Though meaningful use requirements mandate physicians provide secure messaging and patient portal capabilities as a requirement for attesting, but what can those at the practice level actually do to get patients more involved in their care and foster the spirit of meaningful use?
According to Jason Fortin, senior advisor at Impact Advisors, a healthcare consultancy, there may be some simple, more traditional paths to patient engagement.
For example, other than focusing on creating social media campaigns to drive traffic to sites and brick and mortar practices, “But, they shouldn’t abandon regular mailings and telephone calls to patients,” he said. “Don’t abandon all the arrows in your quiver.”
Essentially, patient engagement can be a long a drawn-out process that requires a great deal of investment. Short-term returns may not be what practices hope for, but they’ll pay off in the long run.
For the time being, patient portals are designed to fill the patient engagement voice. Unfortunately for some, adding one more system to their roster and another log in to track, there’s more likely the chance that unless it provides some sort of concrete benefit, patients may not be interested in pursuing a relationship with their physicians through it.
Real change in regard to patient engagement is most likely a generational issue that we don’t see manifest for several years. If patients (now or in the future) are going to be engaged, whatever the tool used to reach them will most likely have to fit into people’s daily lifestyles.
Patient engagement tools will need to evolve beyond bill pay and appointment setting systems. Most likely, they’ll have to be along the lines of a Facebook or a Twitter.
Fortin says whatever the tool and no matter its capabilities, it needs to “transcend” and impact the population. For any sort of system or technology to work long term it needs to be “integrated into people every day lifestyle otherwise folks are going to have a difficult time maintaining their interest in using it,” Fortin said.
But the traditional vendors, those that produce the patient portals to compliment their electronic health records are not spending their time focusing on innovation and advancing the technological offers to clients, Fortin said. On the contrary, most vendors are mired, or choose to be mired, in the technological requirements of meaningful use.

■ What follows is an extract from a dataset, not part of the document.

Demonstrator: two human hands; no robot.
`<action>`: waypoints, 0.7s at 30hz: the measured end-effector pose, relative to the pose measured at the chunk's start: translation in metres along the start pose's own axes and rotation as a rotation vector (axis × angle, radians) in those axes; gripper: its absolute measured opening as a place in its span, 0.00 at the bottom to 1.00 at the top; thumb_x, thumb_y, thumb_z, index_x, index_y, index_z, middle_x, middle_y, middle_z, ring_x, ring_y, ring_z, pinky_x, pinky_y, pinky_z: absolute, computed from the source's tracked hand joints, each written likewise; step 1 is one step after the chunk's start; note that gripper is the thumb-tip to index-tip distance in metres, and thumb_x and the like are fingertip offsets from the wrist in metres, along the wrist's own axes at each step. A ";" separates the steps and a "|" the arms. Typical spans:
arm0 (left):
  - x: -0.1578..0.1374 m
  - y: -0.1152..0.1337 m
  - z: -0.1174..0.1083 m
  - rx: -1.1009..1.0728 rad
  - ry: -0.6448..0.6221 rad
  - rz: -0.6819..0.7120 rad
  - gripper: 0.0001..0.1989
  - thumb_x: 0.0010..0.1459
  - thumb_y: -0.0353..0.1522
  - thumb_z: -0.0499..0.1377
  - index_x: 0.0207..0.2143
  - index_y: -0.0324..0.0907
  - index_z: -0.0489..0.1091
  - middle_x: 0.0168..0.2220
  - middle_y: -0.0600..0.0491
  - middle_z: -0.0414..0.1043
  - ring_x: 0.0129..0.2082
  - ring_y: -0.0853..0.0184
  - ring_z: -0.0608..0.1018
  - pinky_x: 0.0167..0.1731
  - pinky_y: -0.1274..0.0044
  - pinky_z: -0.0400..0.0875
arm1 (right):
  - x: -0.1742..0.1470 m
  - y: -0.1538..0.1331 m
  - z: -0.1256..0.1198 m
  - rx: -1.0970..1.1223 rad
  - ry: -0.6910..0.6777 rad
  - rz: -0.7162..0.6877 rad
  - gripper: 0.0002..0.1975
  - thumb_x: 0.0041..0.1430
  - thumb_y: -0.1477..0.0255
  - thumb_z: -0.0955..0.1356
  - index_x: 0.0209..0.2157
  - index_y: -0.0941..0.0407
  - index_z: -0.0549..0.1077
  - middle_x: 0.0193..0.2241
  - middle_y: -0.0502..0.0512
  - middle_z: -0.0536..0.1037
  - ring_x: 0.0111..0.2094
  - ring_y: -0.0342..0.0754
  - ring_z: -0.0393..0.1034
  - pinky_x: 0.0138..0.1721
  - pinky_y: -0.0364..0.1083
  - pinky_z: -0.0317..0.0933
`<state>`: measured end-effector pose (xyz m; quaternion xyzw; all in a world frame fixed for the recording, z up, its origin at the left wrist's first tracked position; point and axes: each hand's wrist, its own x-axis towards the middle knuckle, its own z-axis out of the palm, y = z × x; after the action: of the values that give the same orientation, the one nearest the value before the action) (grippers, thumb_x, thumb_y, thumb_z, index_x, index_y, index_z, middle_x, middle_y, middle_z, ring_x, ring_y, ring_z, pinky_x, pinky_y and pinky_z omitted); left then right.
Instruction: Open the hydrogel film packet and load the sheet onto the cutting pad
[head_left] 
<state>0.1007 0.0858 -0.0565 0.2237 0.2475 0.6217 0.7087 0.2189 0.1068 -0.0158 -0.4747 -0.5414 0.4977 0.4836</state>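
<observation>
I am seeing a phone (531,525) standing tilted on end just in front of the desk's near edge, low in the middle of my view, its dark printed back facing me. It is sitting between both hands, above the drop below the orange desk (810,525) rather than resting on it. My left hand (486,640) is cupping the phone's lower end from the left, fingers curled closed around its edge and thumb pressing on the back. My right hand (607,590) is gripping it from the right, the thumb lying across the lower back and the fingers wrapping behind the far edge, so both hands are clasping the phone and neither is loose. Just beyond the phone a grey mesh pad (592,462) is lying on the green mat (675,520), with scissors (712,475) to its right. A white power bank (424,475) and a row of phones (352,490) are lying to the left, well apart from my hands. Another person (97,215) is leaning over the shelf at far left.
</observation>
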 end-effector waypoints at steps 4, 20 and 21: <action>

In this regard, meaningful use is quite singular in its focus and is restricting innovation of new technology.
Until we’re able to develop or capture new technologies to engage patients (I trust the free market will come up with something), healthcare professionals need to come up real and tangible strategies for action items that they can put in place to create an environment where patients feel safe enough to engage.
In the meantime, maybe your fingers should do the talking and a postage stamp can be employed to save the day.